A União Europeia avançou no desenvolvimento do euro digital, versão eletrônica da moeda oficial do bloco que pretende ampliar as opções de pagamento para consumidores e reforçar a autonomia financeira da região. O projeto é coordenado pelo Banco Central Europeu (BCE) e tem como uma de suas referências a infraestrutura pública utilizada pelo Pix, sistema brasileiro de pagamentos instantâneos.
A iniciativa ganhou impulso em meio ao aumento das tensões comerciais entre Europa e Estados Unidos e ao debate sobre a dependência europeia de empresas estrangeiras que dominam o mercado de pagamentos digitais.
Atualmente, cerca de dois terços das operações com cartões na zona do euro são processadas por companhias de fora do continente. Entre elas estão as bandeiras Visa e Mastercard, além de plataformas como Apple Pay, Google Pay e PayPal, todas controladas por empresas norte-americanas.
Na avaliação das autoridades europeias, essa concentração pode representar um risco para a soberania financeira do bloco, especialmente em cenários de instabilidade econômica ou geopolítica.
Segundo Alessandro Giovannini, assessor do projeto de euro digital no Banco Central Europeu, mais da metade dos países da zona do euro ainda não possui um sistema nacional de cartões para pagamentos cotidianos.
“O euro digital reduzirá a dependência de soluções não europeias.

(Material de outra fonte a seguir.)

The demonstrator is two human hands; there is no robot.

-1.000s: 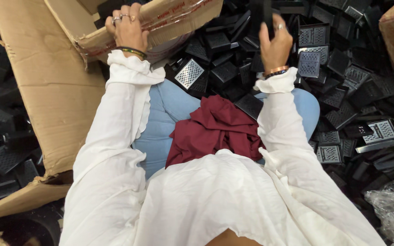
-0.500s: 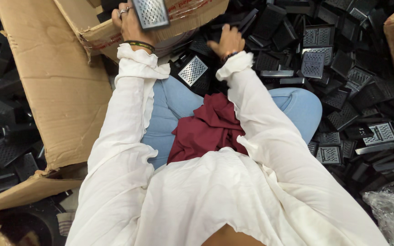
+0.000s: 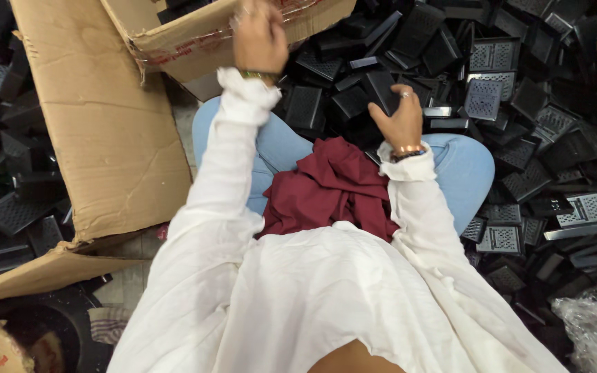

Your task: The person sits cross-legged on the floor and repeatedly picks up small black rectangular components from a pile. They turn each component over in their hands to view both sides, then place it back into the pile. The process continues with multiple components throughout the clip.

Nenhuma outra iniciativa tem a mesma ambição de fortalecer, de forma estrutural, a soberania europeia”, afirmou.
Como será o euro digital
Apesar de frequentemente ser comparado ao Pix, o euro digital terá um funcionamento diferente.

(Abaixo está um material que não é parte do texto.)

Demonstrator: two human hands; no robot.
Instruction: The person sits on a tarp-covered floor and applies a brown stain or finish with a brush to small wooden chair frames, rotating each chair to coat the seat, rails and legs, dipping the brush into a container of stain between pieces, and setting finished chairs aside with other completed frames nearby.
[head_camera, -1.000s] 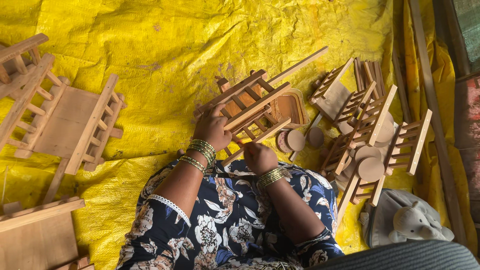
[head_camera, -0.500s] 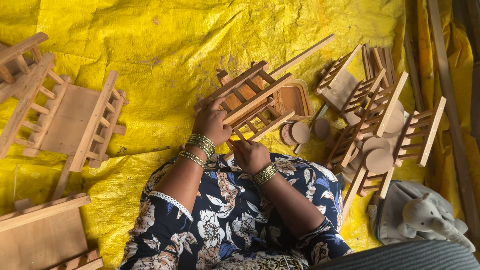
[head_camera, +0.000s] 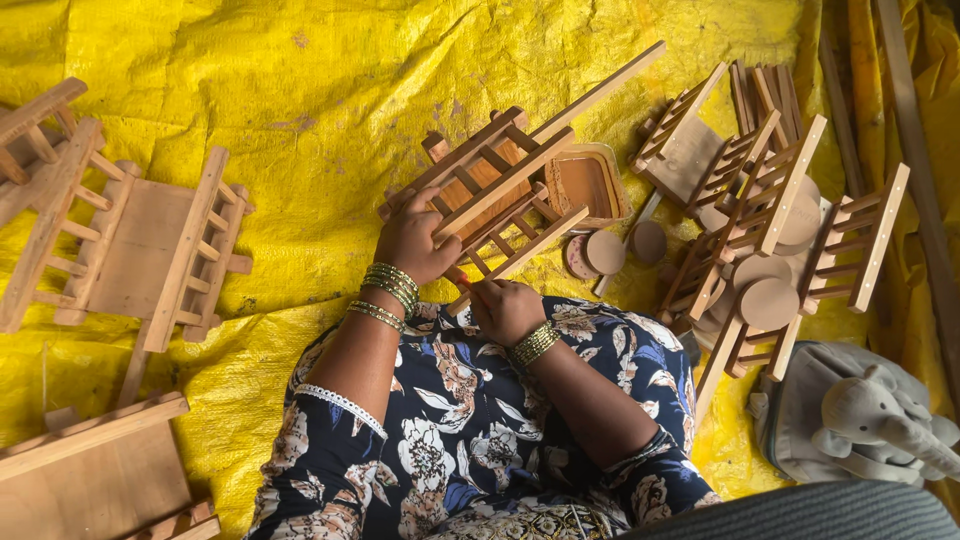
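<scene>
The left hand (head_camera: 412, 240) clamps the near-left end of a slatted wooden frame (head_camera: 500, 190) (tilted on the yellow tarp (head_camera: 300, 110)) to steady it while the right hand (head_camera: 503, 308) pinches its lowest rail.

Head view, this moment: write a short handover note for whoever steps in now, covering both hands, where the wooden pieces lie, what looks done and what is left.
Left hand: grip closed on the near end of the wooden slatted frame, which lies tilted on the yellow tarp.
Right hand: closed at the frame's lower rail, over the lap; what its fingers pinch is hidden.
Done: an assembled frame lies to the left, with others at the left edge.
Left: loose slatted side pieces and round wooden discs piled at right, next to a small wooden tray. A grey toy elephant sits at the lower right.
</scene>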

Enquanto o Pix é um sistema que permite transferências instantâneas entre contas bancárias, o euro digital será uma moeda eletrônica emitida diretamente pelo Banco Central Europeu.
A proposta prevê que a nova moeda possa ser utilizada para:
- pagamentos em lojas físicas;
- compras pela internet e em aplicativos;
- transferências entre pessoas;
- pagamentos por meio de dispositivos móveis;
- transações sem acesso à internet, utilizando a modalidade offline prevista no projeto.
A possibilidade de realizar pagamentos mesmo sem conexão com a rede é considerada um dos principais diferenciais da iniciativa, segundo especialistas.
Pix serviu de referência
Embora o BCE não pretenda reproduzir o modelo brasileiro, especialistas apontam que o sucesso do Pix demonstrou a viabilidade de uma infraestrutura pública de pagamentos com ampla escala, rapidez e baixo custo operacional.
Assim como ocorre no Brasil, a infraestrutura tecnológica do euro digital ficará sob responsabilidade do banco central, e não de empresas privadas.
O Pix foi lançado em 2020 e transformou a forma como brasileiros realizam pagamentos e transferências eletrônicas. A experiência brasileira passou a ser observada por autoridades monetárias de diversos países que estudam a criação de moedas digitais e novos sistemas públicos de pagamento.
De acordo com o cronograma divulgado pelo Banco Central Europeu, a fase de testes do euro digital está prevista para começar em 2027.